**Goal of the exercise:** All of the lines below need to be copied exactly, apart from the pictures.

Task material START

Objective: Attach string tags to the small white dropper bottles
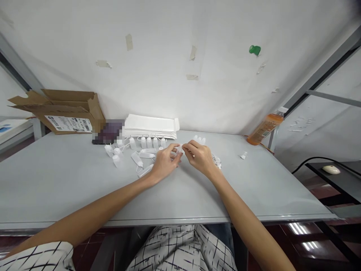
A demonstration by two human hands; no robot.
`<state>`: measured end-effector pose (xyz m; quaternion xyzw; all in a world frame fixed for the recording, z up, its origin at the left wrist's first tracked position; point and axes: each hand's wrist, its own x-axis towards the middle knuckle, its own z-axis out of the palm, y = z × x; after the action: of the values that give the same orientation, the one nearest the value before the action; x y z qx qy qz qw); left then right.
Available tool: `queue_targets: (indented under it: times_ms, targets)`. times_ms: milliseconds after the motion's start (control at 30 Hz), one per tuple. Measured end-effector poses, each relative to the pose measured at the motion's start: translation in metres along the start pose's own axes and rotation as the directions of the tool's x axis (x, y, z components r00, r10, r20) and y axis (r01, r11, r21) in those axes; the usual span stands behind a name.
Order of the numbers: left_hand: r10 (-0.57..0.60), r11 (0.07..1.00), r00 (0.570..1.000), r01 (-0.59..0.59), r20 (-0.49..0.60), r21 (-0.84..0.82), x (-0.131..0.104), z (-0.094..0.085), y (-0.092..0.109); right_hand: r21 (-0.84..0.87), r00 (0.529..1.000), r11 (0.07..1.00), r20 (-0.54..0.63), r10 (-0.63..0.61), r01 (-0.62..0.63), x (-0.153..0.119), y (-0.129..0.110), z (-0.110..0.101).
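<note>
Near the middle of the grey table (pixel 180 203), both hands meet around a small translucent bottle (pixel 178 150). My left hand (pixel 167 162) has its fingers wrapped round the bottle's body. My right hand (pixel 197 153) pinches at its top end; the fingertips hide what exactly they hold. Several white bottles (pixel 149 142) stand in a row behind my left hand, and others (pixel 137 159) lie on their sides beside it. A small pile of white parts (pixel 216 161) sits just right of my right hand, with more small bottles (pixel 200 140) behind it.
An open cardboard box (pixel 70 113) is at the back left, beside a dark pixelated item (pixel 108 132). Flat white packets (pixel 150 126) are stacked against the wall. An orange drink bottle (pixel 265 128) leans at the back right. A small white piece (pixel 243 155) lies on the right.
</note>
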<state>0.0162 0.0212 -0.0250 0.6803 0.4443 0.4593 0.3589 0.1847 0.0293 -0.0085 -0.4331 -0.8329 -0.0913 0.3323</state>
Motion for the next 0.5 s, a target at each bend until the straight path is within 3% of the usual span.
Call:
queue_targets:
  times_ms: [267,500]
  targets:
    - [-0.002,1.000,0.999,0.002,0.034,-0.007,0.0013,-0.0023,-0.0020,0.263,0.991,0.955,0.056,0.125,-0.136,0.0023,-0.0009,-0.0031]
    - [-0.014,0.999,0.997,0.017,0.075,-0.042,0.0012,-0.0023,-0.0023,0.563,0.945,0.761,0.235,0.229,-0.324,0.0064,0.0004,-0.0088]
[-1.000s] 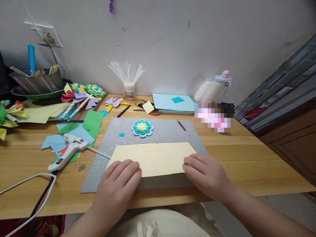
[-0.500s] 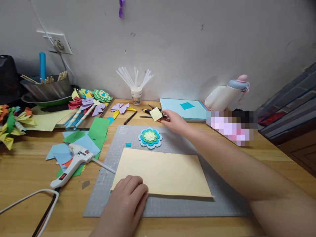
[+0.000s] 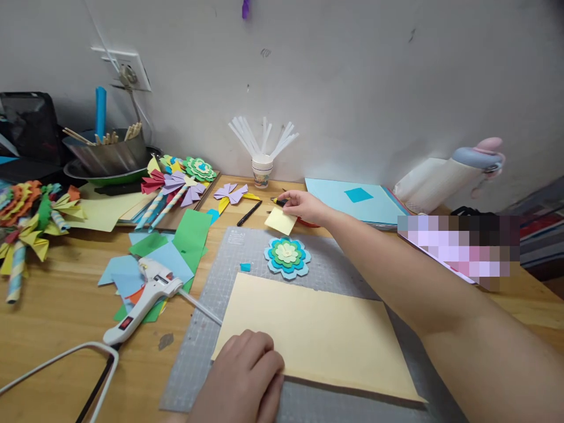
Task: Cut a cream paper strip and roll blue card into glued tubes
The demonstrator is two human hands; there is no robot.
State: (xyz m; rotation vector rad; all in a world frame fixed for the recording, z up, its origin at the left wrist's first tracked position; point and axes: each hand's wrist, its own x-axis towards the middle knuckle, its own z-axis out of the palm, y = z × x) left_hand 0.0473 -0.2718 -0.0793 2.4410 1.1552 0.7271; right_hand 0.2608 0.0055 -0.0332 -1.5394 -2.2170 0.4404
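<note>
A wooden bench [image 3: 48, 320] stands against a pale wall [image 3: 335, 76]; a grey cutting mat [image 3: 194, 367] carries a layered paper flower [image 3: 287, 257] and a cream sheet [image 3: 317, 335]. Half a second ago the small yellow square [image 3: 279, 222] lay farther from the flower; now the right hand [image 3: 308, 208] holds it, fingers narrowed on its edge, just beyond the flower. The left hand [image 3: 247, 370] remains on the sheet's near edge; whether its fingers grip cannot be told. A paper cup [image 3: 262, 175] holds white sticks [image 3: 247, 138]; a metal bowl [image 3: 110, 157], wooden sticks [image 3: 106, 139] and a blue roll [image 3: 101, 111].
</note>
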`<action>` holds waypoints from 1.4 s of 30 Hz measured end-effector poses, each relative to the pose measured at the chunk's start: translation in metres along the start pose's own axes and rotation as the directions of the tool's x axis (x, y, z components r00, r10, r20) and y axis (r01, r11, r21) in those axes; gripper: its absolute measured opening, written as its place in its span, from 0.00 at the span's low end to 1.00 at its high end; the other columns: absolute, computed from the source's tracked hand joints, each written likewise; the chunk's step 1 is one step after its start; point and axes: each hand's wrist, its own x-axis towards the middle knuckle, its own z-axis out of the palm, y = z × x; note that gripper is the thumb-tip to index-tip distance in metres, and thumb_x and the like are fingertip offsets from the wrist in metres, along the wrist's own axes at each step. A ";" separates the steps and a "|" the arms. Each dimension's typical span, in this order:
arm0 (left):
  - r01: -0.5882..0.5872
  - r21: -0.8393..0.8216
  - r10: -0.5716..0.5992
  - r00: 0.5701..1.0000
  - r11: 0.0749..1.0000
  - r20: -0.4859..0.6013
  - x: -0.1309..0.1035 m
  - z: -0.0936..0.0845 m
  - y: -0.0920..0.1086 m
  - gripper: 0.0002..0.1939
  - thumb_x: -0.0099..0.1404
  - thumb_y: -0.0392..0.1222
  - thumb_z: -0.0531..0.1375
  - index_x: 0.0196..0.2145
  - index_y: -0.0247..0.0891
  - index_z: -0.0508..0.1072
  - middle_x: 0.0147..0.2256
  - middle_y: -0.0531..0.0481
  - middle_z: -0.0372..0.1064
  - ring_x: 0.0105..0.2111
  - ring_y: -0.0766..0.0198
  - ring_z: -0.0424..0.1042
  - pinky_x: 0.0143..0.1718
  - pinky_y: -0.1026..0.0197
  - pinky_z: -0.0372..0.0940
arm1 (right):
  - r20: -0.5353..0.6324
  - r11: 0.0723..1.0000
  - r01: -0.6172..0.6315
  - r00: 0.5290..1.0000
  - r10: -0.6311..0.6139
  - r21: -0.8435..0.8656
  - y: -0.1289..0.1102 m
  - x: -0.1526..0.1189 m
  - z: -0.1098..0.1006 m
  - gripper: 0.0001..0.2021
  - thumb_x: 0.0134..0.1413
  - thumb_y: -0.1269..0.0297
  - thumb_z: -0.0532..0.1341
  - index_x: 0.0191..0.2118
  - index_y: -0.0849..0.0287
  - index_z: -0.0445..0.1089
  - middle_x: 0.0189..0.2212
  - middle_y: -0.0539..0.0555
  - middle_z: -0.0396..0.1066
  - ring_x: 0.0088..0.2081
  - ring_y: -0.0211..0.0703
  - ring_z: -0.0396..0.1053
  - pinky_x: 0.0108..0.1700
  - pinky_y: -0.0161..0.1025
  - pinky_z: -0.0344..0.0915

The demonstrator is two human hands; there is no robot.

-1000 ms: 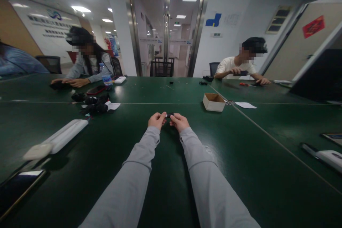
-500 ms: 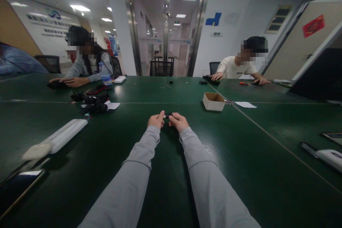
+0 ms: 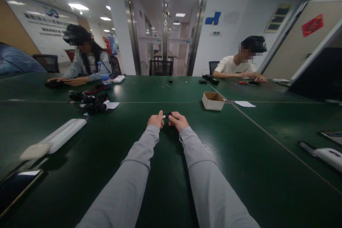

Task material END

**Solution to this exercise:**
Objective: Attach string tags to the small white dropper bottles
A demonstration by two human hands; no robot.
`<state>`: measured end-effector pose (xyz m; quaternion xyzw; all in a world frame fixed for the recording, z up, its origin at the left wrist's first tracked position; point and axes: each hand's wrist, its own x-axis towards the middle knuckle, its own z-axis out of the palm, y = z × x; after the action: of the values that give the same orientation, the one nearest the value before the action; x y z qx qy qz qw); left then right.
Available tool: `queue_targets: (indented under it: times_ms, targets)`. times_ms: milliseconds after the motion's start (control at 30 Hz), one per tuple. Measured end-effector poses, each relative to the pose measured at the motion's start: translation in metres along the start pose's own axes and rotation as the directions of the tool's x axis (x, y, z components r00, r10, r20) and y axis (r01, r11, r21) in those axes; the usual span stands behind a name.
Order of the numbers: left_hand: r10 (-0.57..0.60), r11 (0.07..1.00), r00 (0.570..1.000), r01 (-0.59..0.59), r20 (-0.49..0.60), r21 (-0.84..0.82), x (-0.131..0.104), z (-0.094..0.085), y (-0.092..0.109); right_hand: r21 (-0.84..0.87), r00 (0.529..1.000), r11 (0.07..1.00), r20 (-0.54..0.63), r10 (-0.63..0.61), r01 (-0.62..0.63), x (-0.153..0.119), y (-0.129..0.110), z (-0.110..0.101).
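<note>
Near the middle of the grey table (pixel 180 203), both hands meet around a small translucent bottle (pixel 178 150). My left hand (pixel 167 162) has its fingers wrapped round the bottle's body. My right hand (pixel 197 153) pinches at its top end; the fingertips hide what exactly they hold. Several white bottles (pixel 149 142) stand in a row behind my left hand, and others (pixel 137 159) lie on their sides beside it. A small pile of white parts (pixel 216 161) sits just right of my right hand, with more small bottles (pixel 200 140) behind it.
An open cardboard box (pixel 70 113) is at the back left, beside a dark pixelated item (pixel 108 132). Flat white packets (pixel 150 126) are stacked against the wall. An orange drink bottle (pixel 265 128) leans at the back right. A small white piece (pixel 243 155) lies on the right.
</note>
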<state>0.0162 0.0212 -0.0250 0.6803 0.4443 0.4593 0.3589 0.1847 0.0293 -0.0085 -0.4331 -0.8329 -0.0913 0.3323</state>
Motion for the next 0.5 s, a target at each bend until the straight path is within 3% of the usual span.
Call:
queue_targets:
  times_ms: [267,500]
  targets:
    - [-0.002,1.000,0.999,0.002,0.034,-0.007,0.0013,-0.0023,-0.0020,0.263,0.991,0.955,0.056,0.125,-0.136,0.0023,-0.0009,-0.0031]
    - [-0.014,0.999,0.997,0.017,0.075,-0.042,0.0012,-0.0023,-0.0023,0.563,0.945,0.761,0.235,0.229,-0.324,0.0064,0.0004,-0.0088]
[-1.000s] 
[-0.500s] 
[+0.000s] 
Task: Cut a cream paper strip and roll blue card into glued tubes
The demonstrator is two human hands; there is no robot.
State: (xyz m; rotation vector rad; all in a world frame fixed for the recording, z up, its origin at the left wrist's first tracked position; point and axes: each hand's wrist, its own x-axis towards the middle knuckle, its own z-axis out of the palm, y = z × x) left_hand 0.0473 -0.2718 -0.0793 2.4410 1.1552 0.7271; right_hand 0.2608 0.0055 -0.0332 -1.5394 -2.2170 0.4404
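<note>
A wooden bench [image 3: 48, 320] stands against a pale wall [image 3: 335, 76]; a grey cutting mat [image 3: 194, 367] carries a layered paper flower [image 3: 287, 257] and a cream sheet [image 3: 317, 335]. Half a second ago the small yellow square [image 3: 279, 222] lay farther from the flower; now the right hand [image 3: 308, 208] holds it, fingers narrowed on its edge, just beyond the flower. The left hand [image 3: 247, 370] remains on the sheet's near edge; whether its fingers grip cannot be told. A paper cup [image 3: 262, 175] holds white sticks [image 3: 247, 138]; a metal bowl [image 3: 110, 157], wooden sticks [image 3: 106, 139] and a blue roll [image 3: 101, 111].
</note>
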`<action>` holds waypoints from 1.4 s of 30 Hz measured end-effector poses, each relative to the pose measured at the chunk's start: translation in metres along the start pose's own axes and rotation as the directions of the tool's x axis (x, y, z components r00, r10, r20) and y axis (r01, r11, r21) in those axes; gripper: its absolute measured opening, written as its place in its span, from 0.00 at the span's low end to 1.00 at its high end; the other columns: absolute, computed from the source's tracked hand joints, each written likewise; the chunk's step 1 is one step after its start; point and axes: each hand's wrist, its own x-axis towards the middle knuckle, its own z-axis out of the palm, y = z × x; note that gripper is the thumb-tip to index-tip distance in metres, and thumb_x and the like are fingertip offsets from the wrist in metres, along the wrist's own axes at each step. A ";" separates the steps and a "|" the arms. Each dimension's typical span, in this order:
arm0 (left):
  - r01: -0.5882..0.5872
  - r21: -0.8393..0.8216
  - r10: -0.5716..0.5992
  - r00: 0.5701..1.0000
  - r11: 0.0749..1.0000
  - r20: -0.4859..0.6013
  - x: -0.1309..0.1035 m
  - z: -0.0936..0.0845 m
  - y: -0.0920..0.1086 m
  - gripper: 0.0002..0.1939
  - thumb_x: -0.0099..0.1404
  - thumb_y: -0.0392..0.1222
  - thumb_z: -0.0531..0.1375
  - index_x: 0.0196..0.2145
  - index_y: -0.0247..0.0891
  - index_z: -0.0508..0.1072
  - middle_x: 0.0147..0.2256
  - middle_y: -0.0531..0.0481
  - middle_z: -0.0372..0.1064
  - ring_x: 0.0105..0.2111
  - ring_y: -0.0766..0.0198
  - ring_z: -0.0424..0.1042
  - pinky_x: 0.0143..0.1718
  - pinky_y: -0.1026..0.0197
  - pinky_z: -0.0372..0.0940
arm1 (right):
  - r20: -0.5353..0.6324
  - r11: 0.0723..1.0000
  - r01: -0.6172..0.6315
  - r00: 0.5290..1.0000
  - r10: -0.6311..0.6139
  - r21: -0.8435..0.8656
  - y: -0.1289..0.1102 m
  - x: -0.1526..0.1189 m
  - z: -0.1098..0.1006 m
  - gripper: 0.0001..0.2021
  - thumb_x: 0.0134..0.1413
  - thumb_y: -0.1269..0.0297
  - thumb_z: -0.0532..0.1341
  - index_x: 0.0191..0.2118
  - index_y: -0.0849..0.0287
  - index_z: -0.0445..0.1089
  - middle_x: 0.0189..0.2212
  - middle_y: -0.0539..0.0555
  - middle_z: -0.0396..0.1066
  - ring_x: 0.0088..0.2081
  - ring_y: -0.0211..0.0703
  - ring_z: -0.0396..0.1053
  - pinky_x: 0.0108..0.1700
  - pinky_y: -0.0161..0.1025
  - pinky_z: -0.0344..0.0915

The demonstrator is two human hands; there is no robot.

-1000 ms: 
-500 ms: 
+0 ms: 

The exercise is complete.